Tuesday, January 11, 2005

Spoke to my best friend C last night. She's been having angina-like symptoms for a while, but it's taken some time to get a proper diagnosis. After a series of test, they found she has furred up arteries. She's been given the advice you'd expect - told she has to lose weight, exercise more, eat better, stop smoking (she's a 'social' smoker yeah right) and cut down her salt (she does consume life threatening quantities of NaCl. She's the only person I've ever seen put salt on peanut butter).

So last night we were talking diets and eating habits. We have exactly the opposite eating problems. I can eat reasonably at meal times, it's the comfort-eating snack-attacks that pile on my pounds. C doesn't really snack much, instead she cannot leave the table at meal times until she is full to bursting - plus she takes the 'little of what you fancy' approach to her cooking, adding more cheese, salt, butter, cream, etc to dishes and finding it hard to go without dessert.

Anyways we both have to get serious about weight loss now.

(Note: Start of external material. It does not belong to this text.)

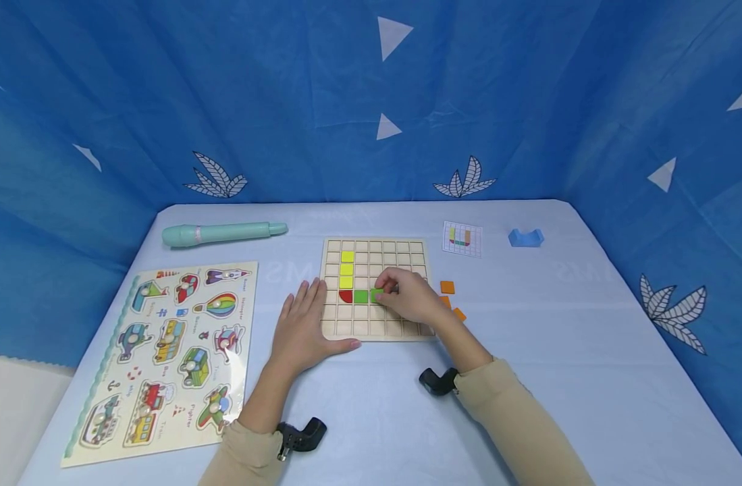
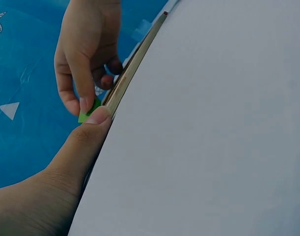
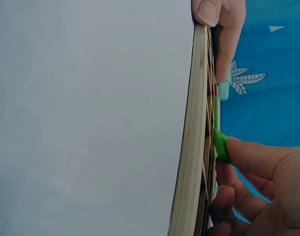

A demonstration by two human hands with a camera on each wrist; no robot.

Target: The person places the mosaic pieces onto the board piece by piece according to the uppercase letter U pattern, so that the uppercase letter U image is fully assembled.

C because she already knows she has irreversible damage to her heart, now she's got to work on not making it worse and on getting healthier. Me because I hope I'm in time to make changes to avoid the worst health consequences of what I've done to my body over the years. I've made quite a lot of progress on that already, with stopping smoking and starting exercising. I need to remind myself of what I've achieved and that I have the ability to achieve more.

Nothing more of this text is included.